Three: gregarious, outgoing, regal, arm weakness, calls 911, hospital in 30 min, thrombolytic, intracranial bleed, on ventillator.
Why, after all the countless human tragedies, working with people daily that have survived sudden death, does there come a time when I reflect on the human condition? I suppose the blind eye I turned on my cadaver during its dissection the first day of medical school, the compartmentalization of signs, symptoms, and pathologies that we learn so carefully in medical school, the intellectualization of medicine, has helped me cope.

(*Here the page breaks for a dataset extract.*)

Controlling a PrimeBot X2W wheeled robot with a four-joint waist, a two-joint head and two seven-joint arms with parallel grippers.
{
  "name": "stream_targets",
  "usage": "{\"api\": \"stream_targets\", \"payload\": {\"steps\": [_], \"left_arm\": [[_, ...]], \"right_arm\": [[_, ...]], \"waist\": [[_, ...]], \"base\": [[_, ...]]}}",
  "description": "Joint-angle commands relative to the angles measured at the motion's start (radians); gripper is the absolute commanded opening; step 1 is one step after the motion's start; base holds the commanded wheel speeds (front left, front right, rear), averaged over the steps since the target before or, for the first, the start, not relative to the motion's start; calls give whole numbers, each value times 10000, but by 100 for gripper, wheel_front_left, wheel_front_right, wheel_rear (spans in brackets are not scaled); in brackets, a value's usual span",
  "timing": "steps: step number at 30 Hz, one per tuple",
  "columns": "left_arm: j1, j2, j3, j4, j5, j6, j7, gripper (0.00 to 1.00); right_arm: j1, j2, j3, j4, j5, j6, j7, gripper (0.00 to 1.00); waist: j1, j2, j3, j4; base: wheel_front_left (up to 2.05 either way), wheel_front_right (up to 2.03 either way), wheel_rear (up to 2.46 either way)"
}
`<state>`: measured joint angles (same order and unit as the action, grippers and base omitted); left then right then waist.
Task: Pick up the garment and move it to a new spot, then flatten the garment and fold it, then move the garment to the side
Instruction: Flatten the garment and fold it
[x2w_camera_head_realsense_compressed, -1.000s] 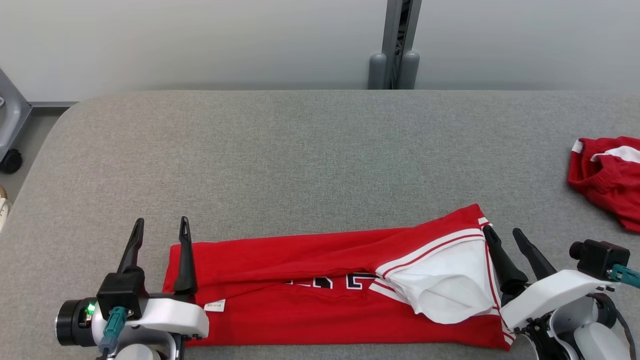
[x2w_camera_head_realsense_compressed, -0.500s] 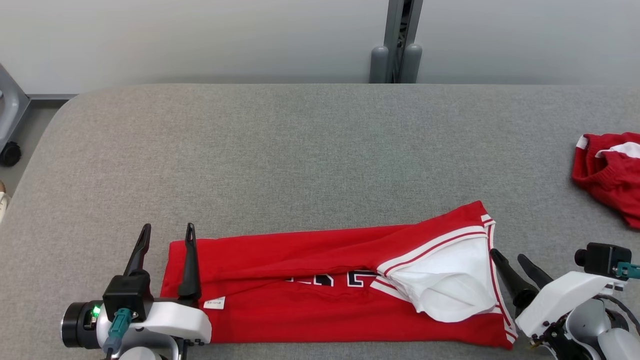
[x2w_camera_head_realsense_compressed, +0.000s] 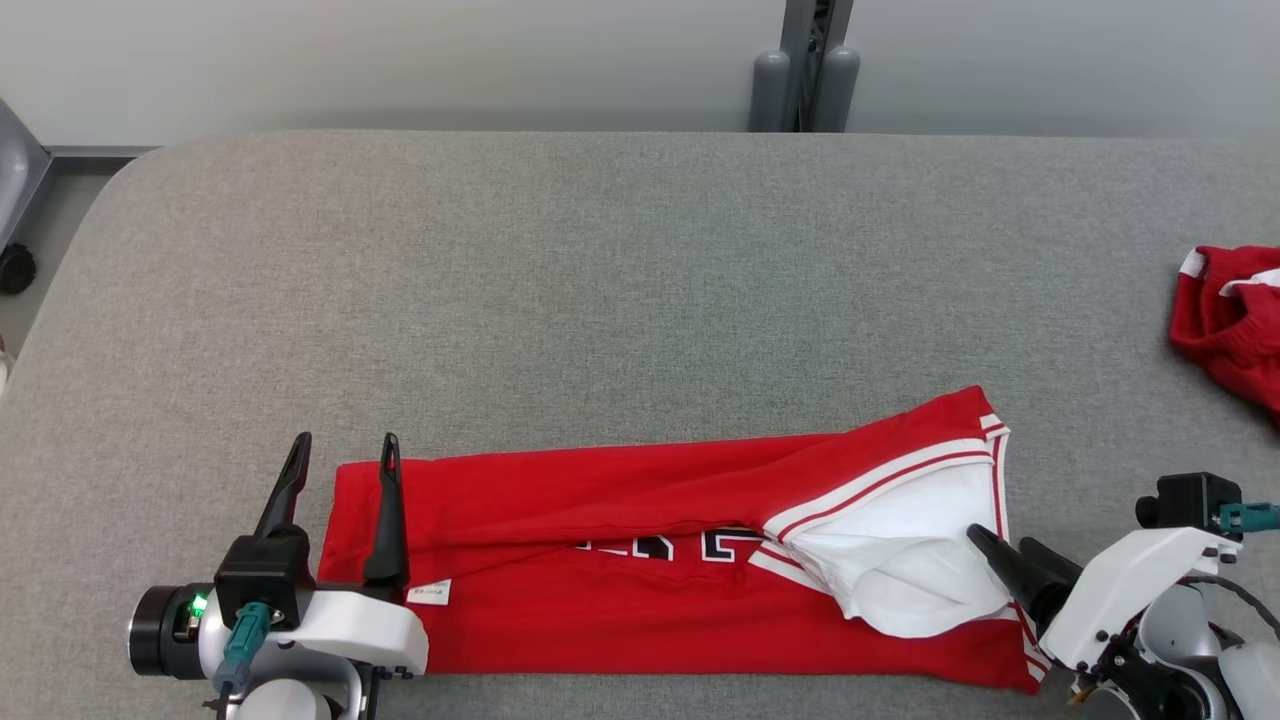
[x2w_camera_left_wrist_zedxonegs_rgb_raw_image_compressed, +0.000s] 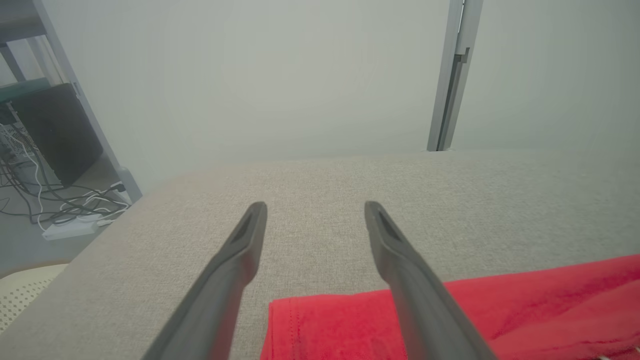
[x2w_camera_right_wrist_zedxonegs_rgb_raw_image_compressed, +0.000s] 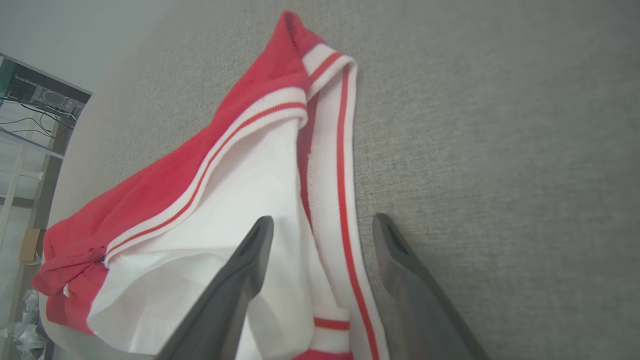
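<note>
The left end effector (x2w_camera_head_realsense_compressed: 346, 440) and right end effector (x2w_camera_head_realsense_compressed: 998, 537) each have two long, tapering dark fingers (x2w_camera_head_realsense_compressed: 386, 510) on a glossy white wrist shell (x2w_camera_head_realsense_compressed: 350, 628). Each wrist has a black camera block (x2w_camera_head_realsense_compressed: 265, 575) with a teal plug (x2w_camera_head_realsense_compressed: 238, 640) — the left's has a green light (x2w_camera_head_realsense_compressed: 198, 604). Small dark screws (x2w_camera_head_realsense_compressed: 1100, 636) dot the right shell.

**Three Cameras Over One Grey Table**

The head camera looked forward and down from the near edge, taking in the grey fabric-covered table (x2w_camera_head_realsense_compressed: 640, 280) up to the pale wall (x2w_camera_head_realsense_compressed: 400, 60). The left wrist camera sat low and close to the tabletop, facing that wall along the left gripper (x2w_camera_left_wrist_zedxonegs_rgb_raw_image_compressed: 315, 206). The right wrist camera looked steeply down along the right gripper (x2w_camera_right_wrist_zedxonegs_rgb_raw_image_compressed: 322, 219) from close above. All three shared the long folded red jersey with white trim (x2w_camera_head_realsense_compressed: 600, 630) and the table.
</note>
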<state>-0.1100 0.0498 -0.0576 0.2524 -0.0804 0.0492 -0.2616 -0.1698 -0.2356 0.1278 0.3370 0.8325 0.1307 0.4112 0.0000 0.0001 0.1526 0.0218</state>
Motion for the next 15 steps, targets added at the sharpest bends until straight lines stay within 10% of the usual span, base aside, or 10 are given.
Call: {"api": "stream_targets", "payload": {"steps": [1, 15], "left_arm": [[-160, 30, 15, 1, 114, -65, -37, 100], [-425, 29, 69, -41, 357, -239, -37, 100]], "right_arm": [[-140, -92, 27, 48, 103, 3, 137, 100], [-576, -537, 1336, 641, 1745, 0, 1504, 100]], "waist": [[0, -1, 80, 38], [0, -1, 433, 273]], "base": [[0, 0, 0], [0, 0, 0]]}}
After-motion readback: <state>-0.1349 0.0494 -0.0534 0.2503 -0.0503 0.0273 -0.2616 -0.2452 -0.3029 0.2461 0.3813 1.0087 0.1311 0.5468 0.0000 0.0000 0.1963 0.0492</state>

But when we've played the game, step back and look at the big picture, the way people live and die, we see the futility of the rat-race, the striving to get ahead, to be wiser, richer both intellectually and financially. It is the very nature of the human condition that we must stop and really realize the limits of life and consider how we want to live. That every day is a gift to be cherished. That no matter what happens in the end, it's all about friends and family. And our faith that helps us understand that there's a meaning to it all.
"I'm just sittin' here watching the wheel go round and round.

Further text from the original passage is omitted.